Friday’s closing price of $1.67 is 4% higher than the offer price of the recently concluded institutional share placement, which raised a much needed $655 million for the company.

AMP’s Financial Carnage

The embattled company is staring into the abyss after reporting a nightmarish $2.3 billion loss for the half year to June 30. The entirety of the loss can be attributed to the $2.35 billion non-cash impairment charge that AMP explained was to address legacy issues and position the company for the future.

To make matters even worse, AMP announced a 38% decline in underlying profit, independent of the impairment charge.

The video below explains the difference between underlying profit and statutory profit:

It’s difficult to calculate the true extent of the fallout caused from the findings of the Royal Commission but it would be foolish to assume it ends with a one-time impairment charge. The AMP brand has been besmirched, rightly so, and it remains to be seen whether the company will ever regain the trust of investors and the general public more broadly.

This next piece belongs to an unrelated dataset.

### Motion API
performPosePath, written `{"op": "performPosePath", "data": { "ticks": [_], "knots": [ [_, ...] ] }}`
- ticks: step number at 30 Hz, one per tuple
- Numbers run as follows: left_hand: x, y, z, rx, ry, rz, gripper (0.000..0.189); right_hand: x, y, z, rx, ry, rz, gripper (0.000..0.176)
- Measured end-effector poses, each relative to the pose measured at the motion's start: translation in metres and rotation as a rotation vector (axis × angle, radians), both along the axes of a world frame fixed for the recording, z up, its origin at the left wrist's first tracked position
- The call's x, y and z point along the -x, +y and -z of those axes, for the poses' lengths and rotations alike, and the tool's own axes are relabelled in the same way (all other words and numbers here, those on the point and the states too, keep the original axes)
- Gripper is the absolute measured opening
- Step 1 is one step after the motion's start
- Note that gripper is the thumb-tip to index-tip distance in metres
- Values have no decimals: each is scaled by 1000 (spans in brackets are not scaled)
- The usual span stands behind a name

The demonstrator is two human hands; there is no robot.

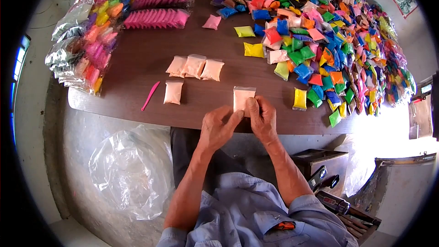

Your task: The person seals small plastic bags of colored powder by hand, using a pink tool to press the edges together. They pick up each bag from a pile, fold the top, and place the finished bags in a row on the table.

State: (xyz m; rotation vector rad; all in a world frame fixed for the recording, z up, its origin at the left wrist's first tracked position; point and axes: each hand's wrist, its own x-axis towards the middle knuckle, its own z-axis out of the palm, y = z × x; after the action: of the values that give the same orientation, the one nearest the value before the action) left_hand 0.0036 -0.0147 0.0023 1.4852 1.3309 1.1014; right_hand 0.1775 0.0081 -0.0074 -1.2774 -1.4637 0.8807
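Note:
A small clear packet of pale peach material is pinched at its lower end between my two hands, just over the table's near edge. My left hand grips its lower left side with thumb and fingers. On the right side, my right hand presses its thumb on the packet. To the left lie similar peach packets: a single one and an overlapping group of three behind it. A pink plastic tool with a slim blade shape rests farther left.
Many multicoloured packets are heaped at the right. Bundled pink packets lie at the back left, beside a stack of filled clear bags. One yellow packet lies right of my hands. A large clear plastic bag is on the floor.

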Motion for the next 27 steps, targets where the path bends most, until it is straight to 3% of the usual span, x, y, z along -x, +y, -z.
{"op": "performPosePath", "data": {
  "ticks": [7,9,19,27],
  "knots": [
    [1,-1,0,71,19,9,42,1,-4,-6,1,103,-90,26],
    [-3,-1,4,29,-149,-53,41,1,-4,-7,-10,88,-90,27],
    [2,0,-4,114,-82,-20,31,3,-1,-10,-21,211,-74,22],
    [3,1,2,60,-120,-54,29,-4,-1,-2,-2,64,-150,21]
  ]
}}
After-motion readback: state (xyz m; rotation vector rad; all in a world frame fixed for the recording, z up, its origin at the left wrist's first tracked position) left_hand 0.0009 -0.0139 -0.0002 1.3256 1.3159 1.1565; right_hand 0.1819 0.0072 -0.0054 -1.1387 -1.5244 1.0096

Is There A Turnaround Story In The Making?

The company will be hoping that the proposed sale of the AMP Life business to UK based Resolution Life can come to fruition. The current proposal would see AMP receive $2.5 billion in cash plus a $500 million equity stake in Resolution Life Australia.

The sale would be a giant stride in AMP’s newly defined ‘Simplify, Strengthen & Scale’ strategy it put forward with the release of its 1H19 results.

Other key aspects of the strategy include establishing a leaner operating model, reforming the advice network and simplifying superannuation products.

It Will Take Time

Francessco De Ferrari took over the reins as CEO at the end of 2018 and has the arduous task of turning the company around. De Ferrari recently asked investors for their patience and understanding saying, “Losing trust with clients happens very quickly, fixing these issues takes time.”

De Ferrari will need to demonstrate all the skills of a truly exceptional leader as he attempts to lead the execution of the company’s strategic plan.

The sale of the AMP Life business will be a significant step and, at the very least, may put a halt to the ongoing share price carnage.

Is The AMP Share Price A Buy?

The AMP share price has cratered from more than $5 at the beginning of 2018 to Friday’s miserable closing price of $1.67. It can be tempting to be lured into the turnaround story but I think there is significant risk that remediation costs may still blow out further, creating headaches for management and long suffering shareholders for a while yet.

Disclosure: At the time of publishing, Luke has no financial interest in any of the companies mentioned.